福岡交通圏ではタクシー不足があり、毎日夕方から夜間にかけて260台の車両が運行を行っている。

 個人が自家用車を使って有償で客を送迎する「日本版ライドシェア」が、福岡市や周辺の8市7町で構成する「福岡交通圏」で始まって12日で1か月となった。タクシー不足の解消を目的に導入されたもので、運行を管理する複数のタクシー会社は「想定以上に利用してもらっている」と手応えを語る。(梅野健吾、橋本龍二)

 今月10日、福岡市南区のタクシー会社「双葉交通」の営業所には、待機するタクシーに交じり、ライドシェアで使われる高級ミニバンが並んでいた。

 この車を所有するドライバーの男性(41)は飲食店を経営する傍ら、週に3、4日程度、1日4~5時間ほどライドシェアの仕事をしている。「運転が好きで、趣味も兼ねてやっている。いろんな人に会えるのも楽しく、自分に向いている働き方だと思う」と語った。

 勤務時間中はスマートフォンに配車依頼が通知される。依頼はほぼ途切れることなく舞い込むといい、この日も車に乗り込んで数分後には営業所を後にした。

 双葉交通には、国土交通省から1日最大9台の枠が割り振られており、ライドシェア要員の運転手として9人を雇用。
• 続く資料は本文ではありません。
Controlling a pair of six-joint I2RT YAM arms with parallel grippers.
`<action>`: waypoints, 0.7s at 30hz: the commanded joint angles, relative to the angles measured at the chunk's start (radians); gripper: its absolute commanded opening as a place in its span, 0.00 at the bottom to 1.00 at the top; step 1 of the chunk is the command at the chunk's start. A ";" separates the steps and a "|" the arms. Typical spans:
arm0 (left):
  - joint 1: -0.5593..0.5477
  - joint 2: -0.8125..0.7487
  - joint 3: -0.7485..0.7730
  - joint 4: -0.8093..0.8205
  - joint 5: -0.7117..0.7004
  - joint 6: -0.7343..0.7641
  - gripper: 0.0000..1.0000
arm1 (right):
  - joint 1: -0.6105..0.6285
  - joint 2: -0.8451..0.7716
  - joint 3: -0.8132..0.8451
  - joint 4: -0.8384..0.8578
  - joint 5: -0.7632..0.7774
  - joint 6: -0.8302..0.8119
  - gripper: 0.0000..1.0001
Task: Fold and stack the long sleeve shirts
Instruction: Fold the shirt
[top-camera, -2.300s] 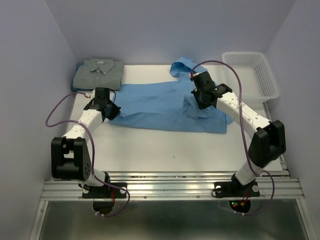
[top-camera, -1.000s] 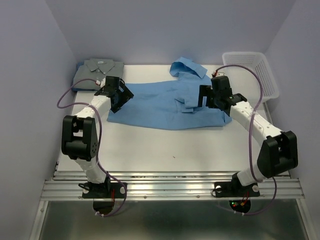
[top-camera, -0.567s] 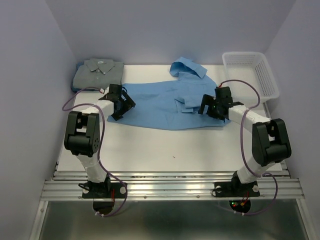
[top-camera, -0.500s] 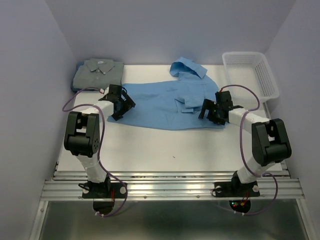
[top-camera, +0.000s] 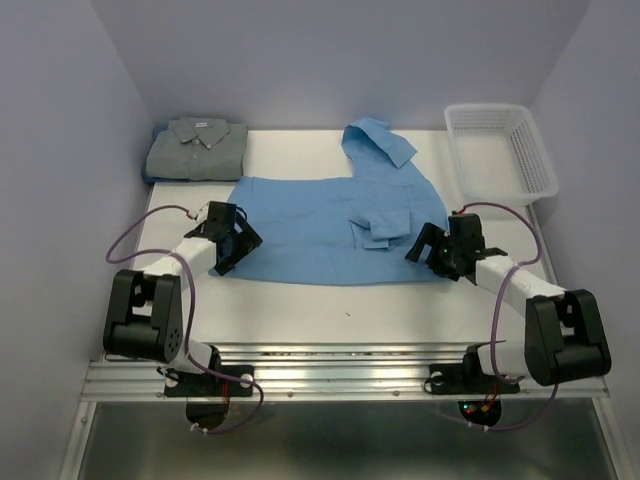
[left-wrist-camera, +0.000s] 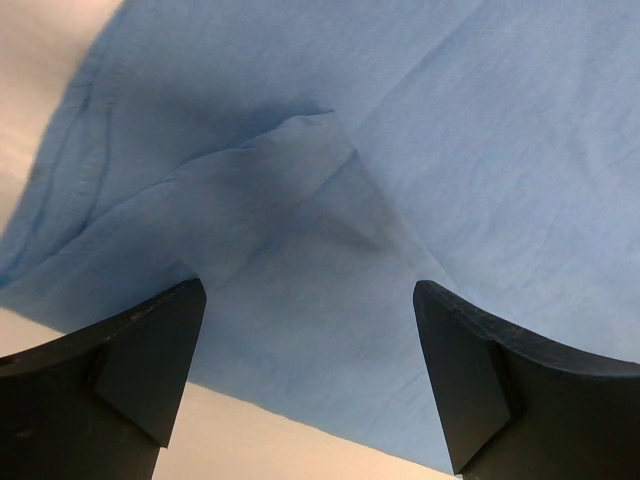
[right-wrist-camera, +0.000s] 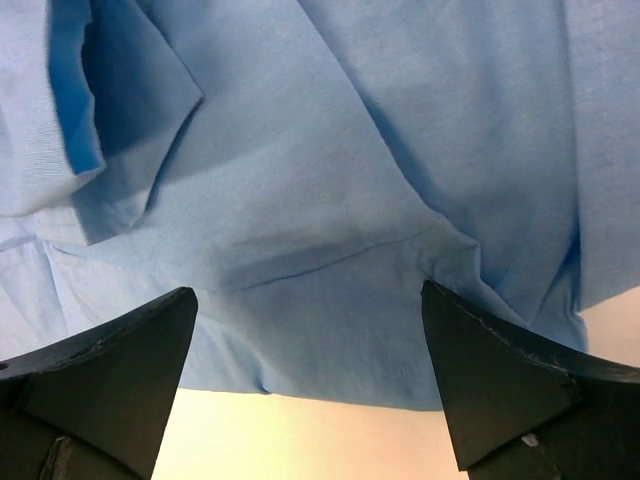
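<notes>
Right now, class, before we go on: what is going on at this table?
A robot is partway through folding shirts. A light blue shirt lies spread out on the table. The left gripper and right gripper are both open, poised over its near edge at either side, holding nothing. A grey-green shirt lies folded in the far left corner, and a white basket stands at the far right.

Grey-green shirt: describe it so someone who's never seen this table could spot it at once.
Look at the white table, then its far left corner, opposite the basket. The grey-green shirt lies there, collar toward the back wall. Unlike the blue shirt spread mid-table, it is folded into a compact rectangle.
</notes>
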 joint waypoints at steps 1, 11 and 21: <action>0.000 -0.115 -0.078 -0.180 -0.056 0.007 0.99 | -0.007 -0.087 -0.071 -0.254 -0.008 0.021 1.00; -0.236 -0.244 0.132 0.037 0.202 0.017 0.99 | -0.007 -0.220 0.090 -0.319 -0.056 -0.057 1.00; -0.520 0.122 0.285 0.338 0.432 -0.095 0.99 | -0.007 -0.207 0.061 -0.311 -0.065 -0.069 1.00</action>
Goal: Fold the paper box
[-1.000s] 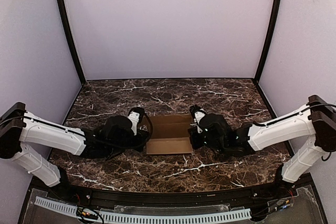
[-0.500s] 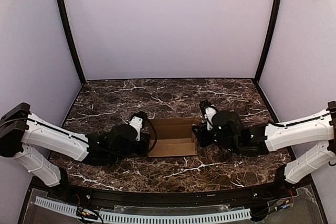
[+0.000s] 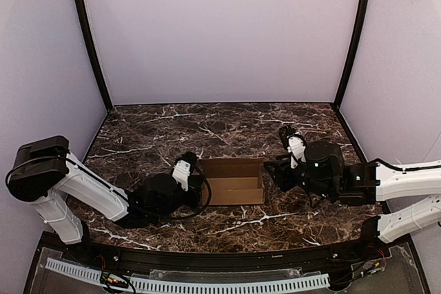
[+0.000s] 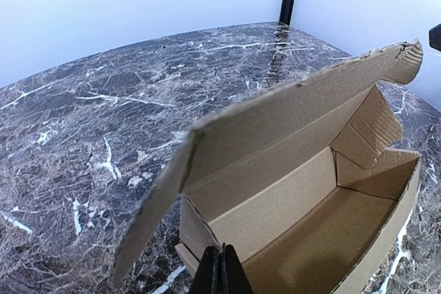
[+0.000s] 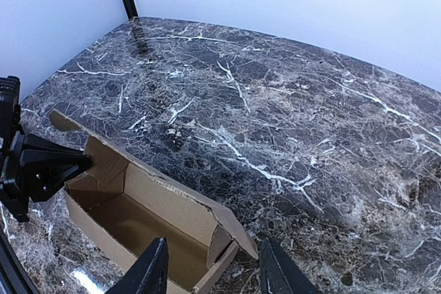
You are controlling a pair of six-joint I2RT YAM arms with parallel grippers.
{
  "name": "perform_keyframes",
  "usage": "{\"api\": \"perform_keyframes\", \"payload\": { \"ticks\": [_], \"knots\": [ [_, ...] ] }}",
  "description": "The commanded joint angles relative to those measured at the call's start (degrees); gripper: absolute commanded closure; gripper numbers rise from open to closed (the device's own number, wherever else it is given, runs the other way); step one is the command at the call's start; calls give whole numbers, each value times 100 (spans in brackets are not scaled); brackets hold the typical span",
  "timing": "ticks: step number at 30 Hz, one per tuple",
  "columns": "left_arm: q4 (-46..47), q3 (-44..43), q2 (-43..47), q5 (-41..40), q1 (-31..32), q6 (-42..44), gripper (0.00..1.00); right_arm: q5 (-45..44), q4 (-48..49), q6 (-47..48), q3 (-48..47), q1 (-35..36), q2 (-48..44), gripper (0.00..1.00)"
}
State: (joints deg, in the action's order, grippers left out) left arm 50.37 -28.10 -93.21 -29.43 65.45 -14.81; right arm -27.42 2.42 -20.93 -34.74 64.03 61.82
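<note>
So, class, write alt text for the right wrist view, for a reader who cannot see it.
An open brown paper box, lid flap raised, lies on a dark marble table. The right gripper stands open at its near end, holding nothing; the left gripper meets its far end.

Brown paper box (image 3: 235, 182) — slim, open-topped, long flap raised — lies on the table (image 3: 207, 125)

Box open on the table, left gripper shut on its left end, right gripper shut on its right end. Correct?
No: the right gripper is open, its fingers spread by the paper box's right end, as the right wrist view shows. The left gripper is indeed shut on the left end.
</note>
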Motion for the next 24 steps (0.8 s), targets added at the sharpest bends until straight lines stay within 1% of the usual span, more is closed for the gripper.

豊島明弘常務(37)は「これまでの運用は順調に進んでいる」と話す。

 日本版ライドシェアは、運行を管理するタクシー会社と雇用契約を結んだ個人が、自家用車やあんどんを外したタクシーを使い客を乗せる制度。客はスマホの配車アプリとキャッシュレス決済を使用する。

 運行はタクシーが足りない地域で特定の時間帯に限り行われる。4月から東京、京都など各地で順次スタートし、7月10日時点で16都道府県で導入された。

 福岡交通圏ではタクシーが最大520台足りないとされ、その半分にあたる260台を上限に夕方から夜間を中心に毎日の運行が認められた。6月12日に始まり、今月10日までに35事業者が運行許可を受けている。

 国土交通省によると、福岡交通圏では運行開始から6月30日までの約3週間で延べ171台が稼働した。